Vertrauen durch Erfahrung

Auch auf der Seite der Beschäftigten hat das Thema „Vertrauen im Mittelstand“ eine ganz besondere Bedeutung, was nicht nur daran liegt, dass im Mittelstand wohl mehr als ein Fünftel der Beschäftigten über 54 Jahre alt ist. Natürlich ist das Thema „Kampf um Talente“ schon lange im Sprachgebrauch aller Unternehmen, aber dennoch sind „Altersabbau-Programme“ vieler Konzerne fragwürdig, gehen doch mit vielen erfahrenen Mitarbeitern auch unglaublich großes Know-how und Erfahrung verloren. Vielleicht bemerkt der mittelständische Unternehmer eher – weil näher dran –, dass Mitarbeiter jenseits der 50 besser sind als ihr Ruf? Er sieht den Vorurteilen (zum Beispiel von hohen Gehälter, starrem Kündigungsrecht und Probleme mit jüngeren Vorgesetzten) gelassener entgegen und kennt die Vorteile durch Erlebtes mit älteren Beschäftigten, was durch umfangreiche Untersuchungen des Instituts der deutschen Wirtschaft bestätigt wird.

Vertrauen durch Loyalität

Den wohlverdienten und für das Unternehmen erfolgreichen Mitarbeiter, den man schon seit vielen Jahren beschäftigt und den man zu schätzen weiß, weil er loyal und zuverlässig ist, versucht man insbesondere im Mittelstand über die Regelaltersgrenze hinweg mit seinem Know-how zu beschäftigen. Auch im Rahmen der zunehmenden Automatisierung/Digitalisierung und dem verstärkten Einsatz von Technik, vertraut der Mitarbeiter seinem mittelständischen Unternehmer als Chef.

Reale & virtuelle Welten zusammenführen

In meinem Blogartikel im Frühjahr 2014 hatte ich die zukünftigen Welten im Handel beschrieben und bin damals zu dem Ergebnis gekommen, dass der stationäre Handel aber auch der E-Commerce betriebene Handel in Kombination zukünftig seine Existenzberechtigung haben wird. Nicht nur im Umfeld von Tante-Emma-Läden, auch bei großen Konsumgüter Herstellern sieht man das ja auch heute, wie z.B. exemplarisch bei Deichmann: Dort informieren sich ca. 50 Prozent der Kunden online bevor sie einen Schuh im Geschäft anprobieren, der, sollte er nicht in der passenden Größe vorrätig sein, ihm nach Hause nachgesendet wird. Andere Unternehmen, wie beispielsweise Adidas, versuchen die beiden Welten noch stärker durch neue Apps zu verbinden, in dem man abhängig vom User-Verhalten personalisierte Angebote generiert. Hier haben sich lediglich die Aufgaben aufgrund neuer und mit dem Ablauf entstehender komplexerer Prozesse verändert. Solche Aufgaben lassen sich in Unternehmen nur gemeinsam in einem Mix zwischen erfahrenen und jüngeren IT- affineren Beschäftigen lösen.

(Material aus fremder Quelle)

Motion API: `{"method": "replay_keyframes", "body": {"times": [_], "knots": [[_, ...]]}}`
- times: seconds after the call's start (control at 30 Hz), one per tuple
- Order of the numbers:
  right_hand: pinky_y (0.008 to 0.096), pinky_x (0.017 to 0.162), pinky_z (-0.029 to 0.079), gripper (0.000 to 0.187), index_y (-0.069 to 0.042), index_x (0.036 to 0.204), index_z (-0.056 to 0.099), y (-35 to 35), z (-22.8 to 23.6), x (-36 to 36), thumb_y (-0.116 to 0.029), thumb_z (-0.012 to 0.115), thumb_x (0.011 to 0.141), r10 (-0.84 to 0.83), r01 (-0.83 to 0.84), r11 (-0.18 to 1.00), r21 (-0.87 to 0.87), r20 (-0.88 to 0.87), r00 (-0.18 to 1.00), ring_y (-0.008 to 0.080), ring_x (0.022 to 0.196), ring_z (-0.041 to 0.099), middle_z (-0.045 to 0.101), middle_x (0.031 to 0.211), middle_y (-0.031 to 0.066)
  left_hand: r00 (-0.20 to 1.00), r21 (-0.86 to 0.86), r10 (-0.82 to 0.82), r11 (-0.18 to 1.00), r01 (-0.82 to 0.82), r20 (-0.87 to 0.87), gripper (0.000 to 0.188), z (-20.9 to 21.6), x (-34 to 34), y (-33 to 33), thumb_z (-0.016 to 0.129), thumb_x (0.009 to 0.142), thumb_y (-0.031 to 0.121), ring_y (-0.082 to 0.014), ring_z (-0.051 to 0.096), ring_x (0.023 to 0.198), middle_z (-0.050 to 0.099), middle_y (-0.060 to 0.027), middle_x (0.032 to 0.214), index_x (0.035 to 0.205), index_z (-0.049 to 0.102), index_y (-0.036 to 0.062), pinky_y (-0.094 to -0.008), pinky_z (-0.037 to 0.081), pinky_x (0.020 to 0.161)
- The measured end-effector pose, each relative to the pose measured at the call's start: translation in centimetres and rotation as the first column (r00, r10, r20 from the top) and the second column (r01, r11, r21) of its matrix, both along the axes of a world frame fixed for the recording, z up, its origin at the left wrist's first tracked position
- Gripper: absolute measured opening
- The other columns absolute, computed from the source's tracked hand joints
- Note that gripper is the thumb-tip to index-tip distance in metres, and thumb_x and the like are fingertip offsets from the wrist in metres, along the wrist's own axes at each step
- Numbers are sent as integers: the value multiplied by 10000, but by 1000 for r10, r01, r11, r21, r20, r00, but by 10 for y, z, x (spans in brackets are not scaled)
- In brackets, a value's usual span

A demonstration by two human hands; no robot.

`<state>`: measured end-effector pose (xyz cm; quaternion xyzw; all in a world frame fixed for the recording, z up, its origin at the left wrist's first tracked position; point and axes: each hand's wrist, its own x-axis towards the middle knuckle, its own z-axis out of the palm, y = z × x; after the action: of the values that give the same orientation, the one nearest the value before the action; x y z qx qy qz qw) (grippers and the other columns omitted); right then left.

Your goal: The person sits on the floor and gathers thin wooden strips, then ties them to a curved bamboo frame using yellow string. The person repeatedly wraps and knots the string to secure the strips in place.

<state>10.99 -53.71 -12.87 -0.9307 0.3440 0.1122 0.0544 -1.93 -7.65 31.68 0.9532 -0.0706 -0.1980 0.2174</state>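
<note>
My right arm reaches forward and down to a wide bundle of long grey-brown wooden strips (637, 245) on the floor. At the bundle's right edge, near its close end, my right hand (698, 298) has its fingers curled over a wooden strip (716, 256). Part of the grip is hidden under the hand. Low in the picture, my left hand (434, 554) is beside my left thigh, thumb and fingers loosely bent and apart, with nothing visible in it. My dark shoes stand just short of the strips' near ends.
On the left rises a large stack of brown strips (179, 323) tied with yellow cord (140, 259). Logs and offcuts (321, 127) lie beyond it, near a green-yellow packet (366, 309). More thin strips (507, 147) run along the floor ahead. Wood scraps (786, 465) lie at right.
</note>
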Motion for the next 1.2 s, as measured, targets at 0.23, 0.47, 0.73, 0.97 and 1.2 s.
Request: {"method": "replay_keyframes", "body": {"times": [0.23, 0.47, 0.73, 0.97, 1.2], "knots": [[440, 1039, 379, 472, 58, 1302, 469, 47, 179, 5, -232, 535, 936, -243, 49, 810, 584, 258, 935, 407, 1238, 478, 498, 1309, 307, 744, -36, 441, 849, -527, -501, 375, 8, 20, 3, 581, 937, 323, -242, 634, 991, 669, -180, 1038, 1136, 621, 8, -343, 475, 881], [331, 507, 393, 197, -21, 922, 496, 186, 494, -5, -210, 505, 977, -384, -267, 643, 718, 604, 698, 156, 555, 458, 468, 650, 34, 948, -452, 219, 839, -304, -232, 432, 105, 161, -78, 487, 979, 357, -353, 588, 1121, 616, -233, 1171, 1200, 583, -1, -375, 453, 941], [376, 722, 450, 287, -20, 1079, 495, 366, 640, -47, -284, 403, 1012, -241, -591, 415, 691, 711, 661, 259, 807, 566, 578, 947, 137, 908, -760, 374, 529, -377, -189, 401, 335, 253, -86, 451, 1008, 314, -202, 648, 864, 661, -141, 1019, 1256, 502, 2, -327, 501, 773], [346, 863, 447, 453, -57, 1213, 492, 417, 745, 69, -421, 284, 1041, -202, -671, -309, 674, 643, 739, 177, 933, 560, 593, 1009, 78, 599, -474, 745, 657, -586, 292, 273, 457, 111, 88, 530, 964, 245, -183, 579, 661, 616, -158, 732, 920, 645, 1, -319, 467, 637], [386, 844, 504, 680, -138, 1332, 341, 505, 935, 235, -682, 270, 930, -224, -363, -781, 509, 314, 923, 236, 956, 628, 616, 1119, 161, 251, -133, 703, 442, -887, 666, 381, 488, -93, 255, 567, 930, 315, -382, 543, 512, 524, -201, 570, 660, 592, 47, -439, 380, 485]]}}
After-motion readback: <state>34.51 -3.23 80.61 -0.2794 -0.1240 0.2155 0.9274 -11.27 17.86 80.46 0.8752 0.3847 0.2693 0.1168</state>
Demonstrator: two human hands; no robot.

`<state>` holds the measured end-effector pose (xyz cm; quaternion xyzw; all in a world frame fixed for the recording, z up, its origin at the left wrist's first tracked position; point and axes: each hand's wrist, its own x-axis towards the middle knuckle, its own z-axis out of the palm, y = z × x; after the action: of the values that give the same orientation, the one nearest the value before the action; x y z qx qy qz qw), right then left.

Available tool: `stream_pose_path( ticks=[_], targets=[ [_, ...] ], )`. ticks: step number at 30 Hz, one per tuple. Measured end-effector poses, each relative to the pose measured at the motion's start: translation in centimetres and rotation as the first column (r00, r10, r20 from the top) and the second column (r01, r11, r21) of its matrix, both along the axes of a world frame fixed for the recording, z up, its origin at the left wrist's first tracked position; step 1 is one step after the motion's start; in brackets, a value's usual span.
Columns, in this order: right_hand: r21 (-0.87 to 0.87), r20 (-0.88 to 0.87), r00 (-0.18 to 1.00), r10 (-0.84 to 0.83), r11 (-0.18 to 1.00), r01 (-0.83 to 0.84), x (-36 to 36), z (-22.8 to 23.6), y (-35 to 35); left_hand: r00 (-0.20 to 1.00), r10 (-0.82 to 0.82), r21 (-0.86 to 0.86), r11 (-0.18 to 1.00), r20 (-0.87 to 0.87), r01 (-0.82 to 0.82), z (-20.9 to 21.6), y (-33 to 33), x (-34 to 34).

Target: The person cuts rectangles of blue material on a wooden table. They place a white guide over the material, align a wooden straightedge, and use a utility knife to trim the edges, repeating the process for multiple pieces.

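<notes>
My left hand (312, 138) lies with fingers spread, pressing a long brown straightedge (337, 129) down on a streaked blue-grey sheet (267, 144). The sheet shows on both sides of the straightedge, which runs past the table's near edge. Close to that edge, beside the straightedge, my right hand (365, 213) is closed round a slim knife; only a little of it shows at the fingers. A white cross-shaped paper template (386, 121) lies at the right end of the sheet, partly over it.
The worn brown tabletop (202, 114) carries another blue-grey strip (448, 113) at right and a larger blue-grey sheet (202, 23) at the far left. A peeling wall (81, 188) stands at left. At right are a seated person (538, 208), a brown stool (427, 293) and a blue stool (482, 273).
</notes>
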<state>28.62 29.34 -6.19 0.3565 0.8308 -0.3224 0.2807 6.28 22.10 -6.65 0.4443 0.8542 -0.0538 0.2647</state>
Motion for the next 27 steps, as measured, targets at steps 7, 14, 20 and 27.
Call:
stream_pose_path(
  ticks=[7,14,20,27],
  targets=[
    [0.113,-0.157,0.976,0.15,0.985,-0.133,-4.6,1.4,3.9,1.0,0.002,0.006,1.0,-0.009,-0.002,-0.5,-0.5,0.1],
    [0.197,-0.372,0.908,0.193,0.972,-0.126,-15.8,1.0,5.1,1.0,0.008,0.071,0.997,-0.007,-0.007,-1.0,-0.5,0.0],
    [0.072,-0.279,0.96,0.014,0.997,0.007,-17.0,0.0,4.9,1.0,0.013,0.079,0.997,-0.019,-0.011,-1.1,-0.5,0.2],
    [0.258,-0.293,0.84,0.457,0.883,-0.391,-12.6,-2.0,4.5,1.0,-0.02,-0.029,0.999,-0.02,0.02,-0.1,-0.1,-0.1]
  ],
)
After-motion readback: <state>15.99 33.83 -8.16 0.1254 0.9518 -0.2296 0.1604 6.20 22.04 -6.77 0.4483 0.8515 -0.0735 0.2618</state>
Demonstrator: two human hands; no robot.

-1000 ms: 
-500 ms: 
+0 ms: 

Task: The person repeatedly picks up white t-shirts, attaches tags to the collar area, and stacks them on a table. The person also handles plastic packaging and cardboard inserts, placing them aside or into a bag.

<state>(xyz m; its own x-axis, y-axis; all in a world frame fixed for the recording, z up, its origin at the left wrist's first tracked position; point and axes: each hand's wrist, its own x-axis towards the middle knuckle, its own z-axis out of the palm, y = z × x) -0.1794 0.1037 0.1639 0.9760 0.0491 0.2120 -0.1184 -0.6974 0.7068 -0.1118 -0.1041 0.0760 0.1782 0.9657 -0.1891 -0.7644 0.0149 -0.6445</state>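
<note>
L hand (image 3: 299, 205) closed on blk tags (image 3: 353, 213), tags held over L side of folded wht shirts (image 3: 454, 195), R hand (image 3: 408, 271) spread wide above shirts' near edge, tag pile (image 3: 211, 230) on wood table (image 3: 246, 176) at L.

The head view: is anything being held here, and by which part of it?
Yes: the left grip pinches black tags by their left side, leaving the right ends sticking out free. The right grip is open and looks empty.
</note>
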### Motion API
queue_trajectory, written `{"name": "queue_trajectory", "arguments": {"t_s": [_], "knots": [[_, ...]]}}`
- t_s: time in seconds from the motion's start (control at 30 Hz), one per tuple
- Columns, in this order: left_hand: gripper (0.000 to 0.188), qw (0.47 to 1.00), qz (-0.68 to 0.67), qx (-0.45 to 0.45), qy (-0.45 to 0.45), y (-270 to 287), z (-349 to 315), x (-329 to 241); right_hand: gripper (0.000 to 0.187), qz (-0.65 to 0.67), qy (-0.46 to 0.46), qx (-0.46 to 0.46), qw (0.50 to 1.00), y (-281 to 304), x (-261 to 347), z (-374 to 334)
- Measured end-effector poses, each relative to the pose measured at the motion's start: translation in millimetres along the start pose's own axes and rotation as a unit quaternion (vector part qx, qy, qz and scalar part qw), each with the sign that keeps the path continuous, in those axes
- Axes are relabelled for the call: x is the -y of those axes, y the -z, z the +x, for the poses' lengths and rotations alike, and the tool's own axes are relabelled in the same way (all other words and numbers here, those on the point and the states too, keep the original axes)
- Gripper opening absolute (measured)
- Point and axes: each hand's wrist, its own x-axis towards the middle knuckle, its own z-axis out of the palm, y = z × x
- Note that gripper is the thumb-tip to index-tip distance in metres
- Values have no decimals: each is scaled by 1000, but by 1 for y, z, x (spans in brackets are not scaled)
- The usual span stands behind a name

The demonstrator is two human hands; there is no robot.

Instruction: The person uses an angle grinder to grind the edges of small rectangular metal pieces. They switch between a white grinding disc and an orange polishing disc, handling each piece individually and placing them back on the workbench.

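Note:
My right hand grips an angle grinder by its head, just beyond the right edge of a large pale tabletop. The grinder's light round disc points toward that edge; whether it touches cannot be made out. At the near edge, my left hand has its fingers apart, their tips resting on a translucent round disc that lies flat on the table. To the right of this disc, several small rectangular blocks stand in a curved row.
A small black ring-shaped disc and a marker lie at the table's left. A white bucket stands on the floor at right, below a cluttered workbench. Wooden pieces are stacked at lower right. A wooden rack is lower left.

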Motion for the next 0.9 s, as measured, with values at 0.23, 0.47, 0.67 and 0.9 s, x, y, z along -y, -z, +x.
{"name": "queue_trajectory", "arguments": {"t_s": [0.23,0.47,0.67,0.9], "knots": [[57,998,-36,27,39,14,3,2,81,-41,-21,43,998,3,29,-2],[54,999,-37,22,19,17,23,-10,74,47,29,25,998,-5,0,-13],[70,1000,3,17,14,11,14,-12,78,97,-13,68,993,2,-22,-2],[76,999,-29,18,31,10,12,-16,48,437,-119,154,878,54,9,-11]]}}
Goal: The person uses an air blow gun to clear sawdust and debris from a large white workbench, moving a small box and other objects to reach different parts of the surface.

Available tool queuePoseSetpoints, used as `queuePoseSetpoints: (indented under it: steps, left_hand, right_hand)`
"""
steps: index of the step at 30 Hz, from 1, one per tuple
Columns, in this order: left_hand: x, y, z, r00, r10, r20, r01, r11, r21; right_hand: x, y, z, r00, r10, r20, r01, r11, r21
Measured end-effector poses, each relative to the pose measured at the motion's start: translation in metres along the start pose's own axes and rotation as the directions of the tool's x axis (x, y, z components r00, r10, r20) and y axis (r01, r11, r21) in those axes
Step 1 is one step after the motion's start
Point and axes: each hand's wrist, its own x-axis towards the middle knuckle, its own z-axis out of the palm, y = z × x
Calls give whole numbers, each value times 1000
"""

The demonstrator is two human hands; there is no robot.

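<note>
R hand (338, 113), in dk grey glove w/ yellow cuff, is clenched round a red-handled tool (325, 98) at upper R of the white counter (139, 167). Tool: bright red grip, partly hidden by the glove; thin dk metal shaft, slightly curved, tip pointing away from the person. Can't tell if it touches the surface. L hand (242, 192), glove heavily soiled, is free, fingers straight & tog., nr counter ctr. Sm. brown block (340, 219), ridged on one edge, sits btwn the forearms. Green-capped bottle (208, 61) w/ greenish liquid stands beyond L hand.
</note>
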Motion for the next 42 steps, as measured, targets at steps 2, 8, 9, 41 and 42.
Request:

Digitalisierung vernichtet Arbeitsplätze nicht zwingend

Aber auch in anderen Branchen ist man unverändert auf das Know-how seiner älteren Mitarbeiter angewiesen, wenn man versucht seinem Kunden ein Stück „näher zu kommen“ oder ihn besser und schneller zu verstehen, auch um eine gewisse Auftragsstabilität erreichen zu können. Dazu fallen mir doch gleich einige Beispiele ein, wie exemplarisch der Bau von Heizungsanlagen: Hier hat der Hersteller nicht nur den Vorteil, dass er durch die direkte Kommunikation mit der Kundenheizungsanlage schon sagen kann, wann in den nächsten drei Wochen welche Verschleißteile ausgetauscht werden müssen. Er hat sogar durch dieses Wissen die Möglichkeit, die Teile direkt zu ordern und beim Kunden auch gleich im Vorfeld einen Termin auszumachen. Er erfährt dadurch sehr viel mehr über seine Produkte im Alltag und kann mit diesen Daten wichtige Rückschlüsse für Verbesserungen und Produktweiterentwicklungen nutzen. Fallen damit Arbeitsplätze weg, nur weil man näher am Kunden sein kann? Aus meiner Sicht nicht zwingend.

Dieser Frage hat sich auch das Institut für Arbeitsmarkt und Berufsforschung (IAB) gestellt und ist aufgrund von Modellrechnungen für das Jahr 2035 zu dem Ergebnis gekommen, dass durch die Digitalisierung ca. 1,3 Millionen Arbeitsplätze in Deutschland abgebaut werden und auch eine ungefähr gleich große Zahl an neuen Arbeitsplätzen geschaffen werden, wobei es, wie man der Abbildung 1 entnehmen kann, wohl durchaus zu regionalen Unterschieden und leichten Abweichungen kommen kann.

Abb. 1: Zahl der Erwerbstätigen im Jahr 2035 (in 25 Wirtschaftsbereichen,
20 Berufshauptfeldern und 4 Anforderungsniveaus).
Quelle: QuBe-Projekt (www.QuBe-Projekt.de), 2018.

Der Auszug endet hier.